The Fall and Rise of Prefab Sprout

Fair to say there’s a bit of a buzz about Prefab Sprout just at the moment. Most clearly evidenced by the clamour of interest in the acoustic Steve McQueen to be released on Record Store Day.

But it wasn’t always like this. Tom Cox wrote an article in the Guardian in 2000 explaining how cheaply the back catalogue could be obtained, and that he’d bought a copy of Protest Songs for 10p. Format not specified, but if it was vinyl, which would have been quite possible then, it’s gone up in value 100x.

And there is a very prescient passage about that. Cox asks Paddy how he feels about his work being sold so cheaply:

“There was a time when I would have been quite upset about it, but you can’t really afford to get precious. I’m lucky to be still here getting paid for making music. Perhaps this is the low point in the lifecycle of the Sprout catalogue, and in 20 years it will be collectors’ stuff?”

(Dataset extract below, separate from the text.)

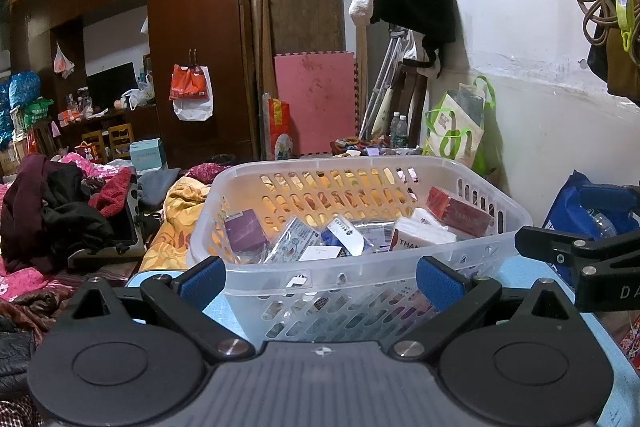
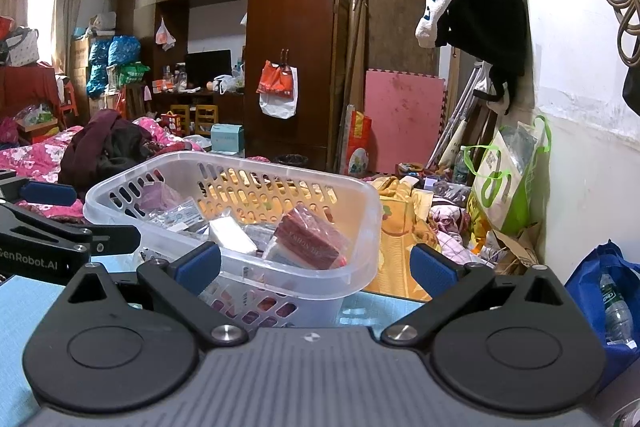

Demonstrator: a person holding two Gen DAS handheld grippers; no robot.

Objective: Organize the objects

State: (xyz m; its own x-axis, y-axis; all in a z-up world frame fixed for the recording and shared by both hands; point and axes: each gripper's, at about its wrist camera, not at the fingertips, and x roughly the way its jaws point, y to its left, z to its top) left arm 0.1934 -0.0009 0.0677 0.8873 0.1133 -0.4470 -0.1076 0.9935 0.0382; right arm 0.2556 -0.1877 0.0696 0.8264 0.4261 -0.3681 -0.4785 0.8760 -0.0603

And here we are, 20 years later, and it’s happening just like that.

Anyway, here’s a little image that encapsulates all of that nicely, which I liked when I saw it so saved it. It’s a “Nice Price” cassette, which I guess used to retail at around £5.49 if I recollect right. Now look at the progression of price reduction labels.

It just sold for £7.49 on Ebay.

Wheels turn, class is permanent. It’s an exciting time.